A common tool used in knowledge management is the thesaurus. There are a variety of definitions out there but I’ll use this one for our purpose here:

Thesaurus — The vocabulary of a controlled indexing language, formally organized so that the a priori relationships between concepts (for example as “broader” and “narrower?) are made explicit. (ISO 2788, 1986:2)

A thesaurus is not only a list of keywords (or terms) and their synonyms: it also embodies an overall hierarchy of related terms. These relationships can be compared to Yahoo!’s branching subject index.  An XML DTD already exists to document these relationships between terms in a thesaurus.

The importance of a thesaurus to knowledge management is that it gives a common language to users who are keywording content for an index.
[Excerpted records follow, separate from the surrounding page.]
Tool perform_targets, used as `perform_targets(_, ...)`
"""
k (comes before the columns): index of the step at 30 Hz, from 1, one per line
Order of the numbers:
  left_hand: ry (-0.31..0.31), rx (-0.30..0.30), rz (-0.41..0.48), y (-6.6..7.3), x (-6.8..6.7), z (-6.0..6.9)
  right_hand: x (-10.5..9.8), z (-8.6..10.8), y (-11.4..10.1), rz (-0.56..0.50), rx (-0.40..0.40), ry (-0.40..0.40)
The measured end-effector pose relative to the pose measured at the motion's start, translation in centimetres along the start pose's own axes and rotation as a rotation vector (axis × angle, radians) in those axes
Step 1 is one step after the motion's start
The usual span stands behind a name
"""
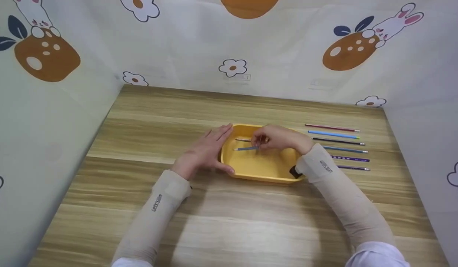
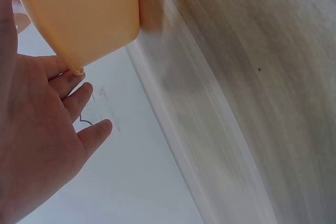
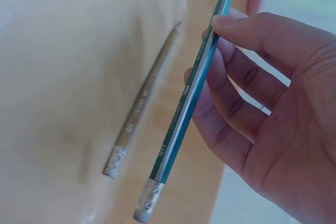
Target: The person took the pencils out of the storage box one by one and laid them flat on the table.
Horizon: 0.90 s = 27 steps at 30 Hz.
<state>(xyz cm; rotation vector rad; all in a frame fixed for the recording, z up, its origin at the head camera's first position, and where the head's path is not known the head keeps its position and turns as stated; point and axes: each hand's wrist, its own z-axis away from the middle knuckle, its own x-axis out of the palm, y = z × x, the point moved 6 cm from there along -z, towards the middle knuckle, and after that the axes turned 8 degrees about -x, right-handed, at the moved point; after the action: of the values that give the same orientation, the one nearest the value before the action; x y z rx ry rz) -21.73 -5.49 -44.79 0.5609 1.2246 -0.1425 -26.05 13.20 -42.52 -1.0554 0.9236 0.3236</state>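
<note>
My right hand (image 1: 275, 139) is over the yellow tray (image 1: 256, 178) and pinches a teal-green pencil (image 3: 184, 98) between thumb and fingers. In the right wrist view its grey eraser end points down and away from the palm. Another pencil, gold-brown (image 3: 142, 103) with an eraser tip, lies on the tray floor beside it; in the head view my right hand partly covers it. My left hand (image 1: 205, 152) rests against the tray's left end, thumb at the near corner and fingers extended along the far side. In the left wrist view, its fingers (image 2: 68, 85) touch the tray's rim.
Several pencils lie in a row on the wooden table (image 1: 140, 148) right of the tray, among them a dark red pencil (image 1: 332, 128) and a light blue pencil (image 1: 332, 134). My right forearm covers the ends of some. A printed cloth (image 1: 184, 48) stands around the table's back and sides.
</note>
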Motion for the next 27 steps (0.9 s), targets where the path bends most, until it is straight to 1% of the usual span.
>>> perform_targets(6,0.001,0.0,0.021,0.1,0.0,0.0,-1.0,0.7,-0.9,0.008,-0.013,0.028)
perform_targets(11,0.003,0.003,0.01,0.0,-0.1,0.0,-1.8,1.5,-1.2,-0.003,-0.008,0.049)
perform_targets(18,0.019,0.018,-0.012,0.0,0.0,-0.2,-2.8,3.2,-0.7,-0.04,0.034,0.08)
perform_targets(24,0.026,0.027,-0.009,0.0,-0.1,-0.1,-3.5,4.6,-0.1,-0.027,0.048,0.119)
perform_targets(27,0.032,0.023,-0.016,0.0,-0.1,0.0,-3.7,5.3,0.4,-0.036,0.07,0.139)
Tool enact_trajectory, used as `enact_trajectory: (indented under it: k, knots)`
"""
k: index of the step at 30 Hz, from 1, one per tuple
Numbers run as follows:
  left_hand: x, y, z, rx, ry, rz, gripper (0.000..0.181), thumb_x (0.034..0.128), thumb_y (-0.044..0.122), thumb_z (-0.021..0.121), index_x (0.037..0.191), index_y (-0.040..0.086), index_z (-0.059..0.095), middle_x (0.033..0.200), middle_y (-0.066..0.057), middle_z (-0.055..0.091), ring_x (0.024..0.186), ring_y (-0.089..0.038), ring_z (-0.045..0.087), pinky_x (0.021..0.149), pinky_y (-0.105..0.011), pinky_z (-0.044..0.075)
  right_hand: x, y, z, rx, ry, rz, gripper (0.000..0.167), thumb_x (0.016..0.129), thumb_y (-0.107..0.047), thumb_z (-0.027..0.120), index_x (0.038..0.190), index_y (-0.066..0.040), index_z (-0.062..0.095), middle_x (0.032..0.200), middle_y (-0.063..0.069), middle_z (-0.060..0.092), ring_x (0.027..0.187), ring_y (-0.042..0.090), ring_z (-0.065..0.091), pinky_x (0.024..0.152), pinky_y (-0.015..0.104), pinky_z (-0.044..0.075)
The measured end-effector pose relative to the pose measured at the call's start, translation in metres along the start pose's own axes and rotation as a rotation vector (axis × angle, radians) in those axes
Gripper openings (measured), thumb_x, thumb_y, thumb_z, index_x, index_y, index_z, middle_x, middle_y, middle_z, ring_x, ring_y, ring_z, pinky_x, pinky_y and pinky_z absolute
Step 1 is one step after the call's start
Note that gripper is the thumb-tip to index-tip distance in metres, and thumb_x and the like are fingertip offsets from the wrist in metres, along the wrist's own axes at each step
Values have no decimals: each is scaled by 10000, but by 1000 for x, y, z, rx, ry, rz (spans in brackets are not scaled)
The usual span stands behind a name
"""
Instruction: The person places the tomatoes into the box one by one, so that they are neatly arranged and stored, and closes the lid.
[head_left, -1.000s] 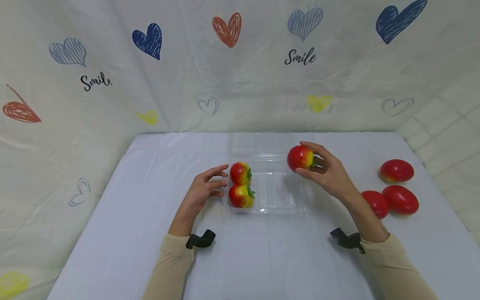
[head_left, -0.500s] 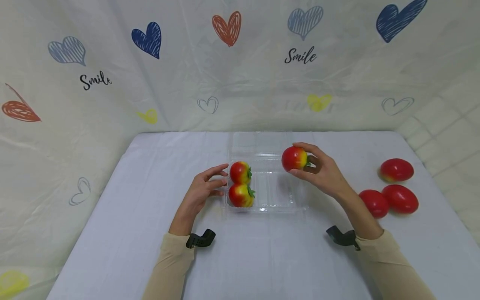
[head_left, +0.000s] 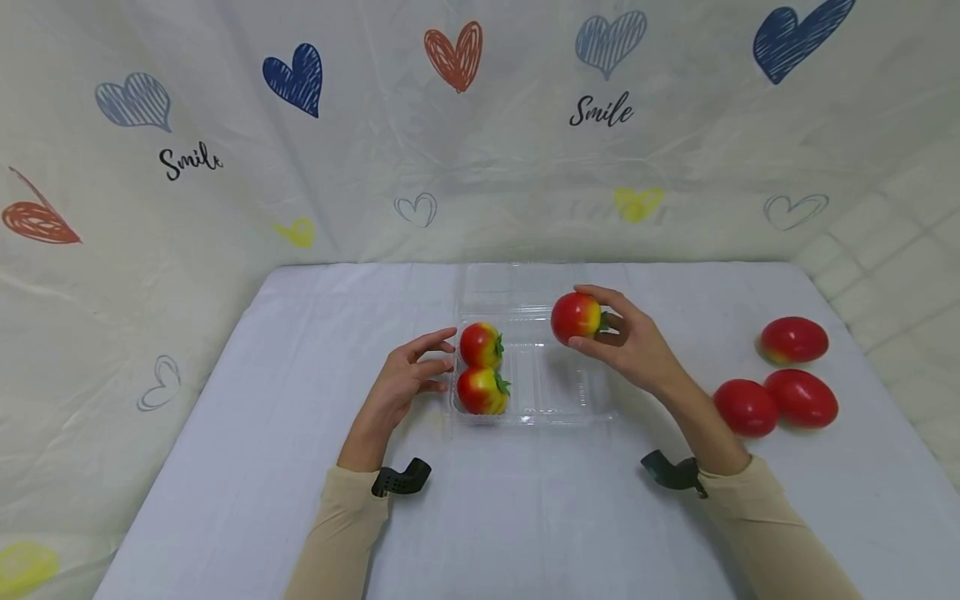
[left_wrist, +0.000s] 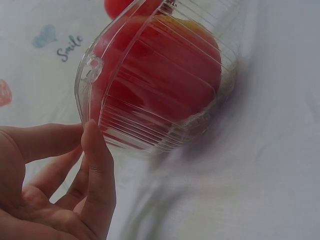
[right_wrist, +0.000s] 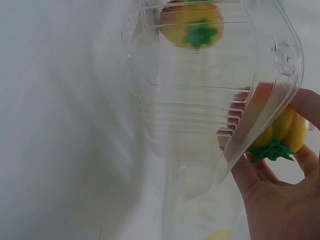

If everyone agrees to use the same terms for the same meaning then metadata indexes become much more effective. Consistent relationships can then be inferred among documents and other content.

Thesauri have to be living documents if they are to remain effective. New terms must be added as the language of a particular field changes. Existing terms may need to be refined or even retired if they fall out of use. This requires a human to manage the thesaurus based on feedback from the users of that thesaurus.

So how could a thesaurus be used with a blog network?  Here are some ideas:

  • Intranet bloggers use thesaurus terms to create categories for their web log. Readers on an intranet, for example, could then see blog posts made by anyone on the network for a particular thesaurus term.  Links to related, broader and narrower categories could be created automatically.  Essentially a meta-blog of content based on commonly used thesaurus terms.
  • The preceding idea could also be done by assigning thesaurus terms to individual blog entries and then indexing that metadata.
  • A hierarchical subject index of blogs could be created based on the categories that are used by individual blog writers. They are added to more categories as they write content in those areas.
  • A Yahoo-like directory/index of an intranet could be created based on the thesaurus which then indexes a blogged set of content. The google-bombing effect of blogs then raises more relevant content to the top of the search results list.
  • Blogs indexed by a structured thesaurus makes it much easier to find other blogs that talk about similar topics without having to rely on the bloggers themselves to create the association via direct links. This could be a supplemental tool to the referrals that currently drive traffic between blogs.
  • A thesaurus manager could monitor related weblogs for new language being used that should be entered into the thesaurus as a formal term.

Those are only a few ideas and I am sure there are many more creative applications out there.  The biggest challenge I see is learning how to merge a more formal document such as a thesaurus with the very informal and hierarchy busting dynamic of a weblog.  However, a structured thesaurus could be a potentially powerful supplmental tool for bloggers to use.